(Data for this task)

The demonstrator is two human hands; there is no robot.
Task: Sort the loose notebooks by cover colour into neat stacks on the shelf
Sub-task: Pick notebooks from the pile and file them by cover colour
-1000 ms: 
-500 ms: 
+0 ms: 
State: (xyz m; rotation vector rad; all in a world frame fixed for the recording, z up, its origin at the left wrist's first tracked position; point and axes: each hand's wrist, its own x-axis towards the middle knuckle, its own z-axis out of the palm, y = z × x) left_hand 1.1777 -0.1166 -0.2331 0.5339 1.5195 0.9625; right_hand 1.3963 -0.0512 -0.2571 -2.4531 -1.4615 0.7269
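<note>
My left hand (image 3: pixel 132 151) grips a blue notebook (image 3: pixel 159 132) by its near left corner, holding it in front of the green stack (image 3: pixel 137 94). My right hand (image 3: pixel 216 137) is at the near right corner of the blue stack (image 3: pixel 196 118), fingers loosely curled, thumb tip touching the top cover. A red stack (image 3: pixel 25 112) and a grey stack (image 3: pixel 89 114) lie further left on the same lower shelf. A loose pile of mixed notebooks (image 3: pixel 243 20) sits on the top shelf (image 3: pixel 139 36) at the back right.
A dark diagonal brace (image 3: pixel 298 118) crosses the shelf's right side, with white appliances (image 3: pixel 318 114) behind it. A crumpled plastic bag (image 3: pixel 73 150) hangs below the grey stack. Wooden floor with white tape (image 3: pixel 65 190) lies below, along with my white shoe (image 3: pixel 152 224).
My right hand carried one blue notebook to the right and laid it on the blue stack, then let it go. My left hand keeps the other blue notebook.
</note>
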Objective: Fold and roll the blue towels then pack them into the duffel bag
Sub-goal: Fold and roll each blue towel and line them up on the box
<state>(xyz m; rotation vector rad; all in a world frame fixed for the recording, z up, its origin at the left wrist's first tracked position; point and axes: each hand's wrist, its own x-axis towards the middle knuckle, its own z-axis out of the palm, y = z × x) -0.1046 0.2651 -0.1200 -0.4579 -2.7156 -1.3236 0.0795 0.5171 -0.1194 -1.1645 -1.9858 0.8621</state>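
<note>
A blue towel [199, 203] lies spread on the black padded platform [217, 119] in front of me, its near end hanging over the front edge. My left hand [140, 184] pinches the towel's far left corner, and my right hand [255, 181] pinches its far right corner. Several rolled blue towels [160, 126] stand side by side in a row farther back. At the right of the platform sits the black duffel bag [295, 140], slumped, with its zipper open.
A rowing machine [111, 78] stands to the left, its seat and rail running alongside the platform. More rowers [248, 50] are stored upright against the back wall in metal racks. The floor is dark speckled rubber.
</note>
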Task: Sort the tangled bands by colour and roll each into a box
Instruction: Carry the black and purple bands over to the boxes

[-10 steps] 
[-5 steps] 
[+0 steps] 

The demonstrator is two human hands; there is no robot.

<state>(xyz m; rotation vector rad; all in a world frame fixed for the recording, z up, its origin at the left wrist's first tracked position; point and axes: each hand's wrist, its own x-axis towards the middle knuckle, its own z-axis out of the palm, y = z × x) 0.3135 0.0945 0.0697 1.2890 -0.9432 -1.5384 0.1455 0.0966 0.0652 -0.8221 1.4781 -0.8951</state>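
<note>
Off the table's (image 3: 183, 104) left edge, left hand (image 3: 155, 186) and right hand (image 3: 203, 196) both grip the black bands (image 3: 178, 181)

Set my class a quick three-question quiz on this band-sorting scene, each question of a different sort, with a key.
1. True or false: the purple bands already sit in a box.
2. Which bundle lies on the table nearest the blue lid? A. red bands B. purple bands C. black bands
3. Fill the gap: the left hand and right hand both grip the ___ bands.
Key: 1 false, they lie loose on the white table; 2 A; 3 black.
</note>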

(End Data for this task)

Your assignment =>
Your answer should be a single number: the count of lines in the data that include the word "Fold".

Reply to the exercise =>
2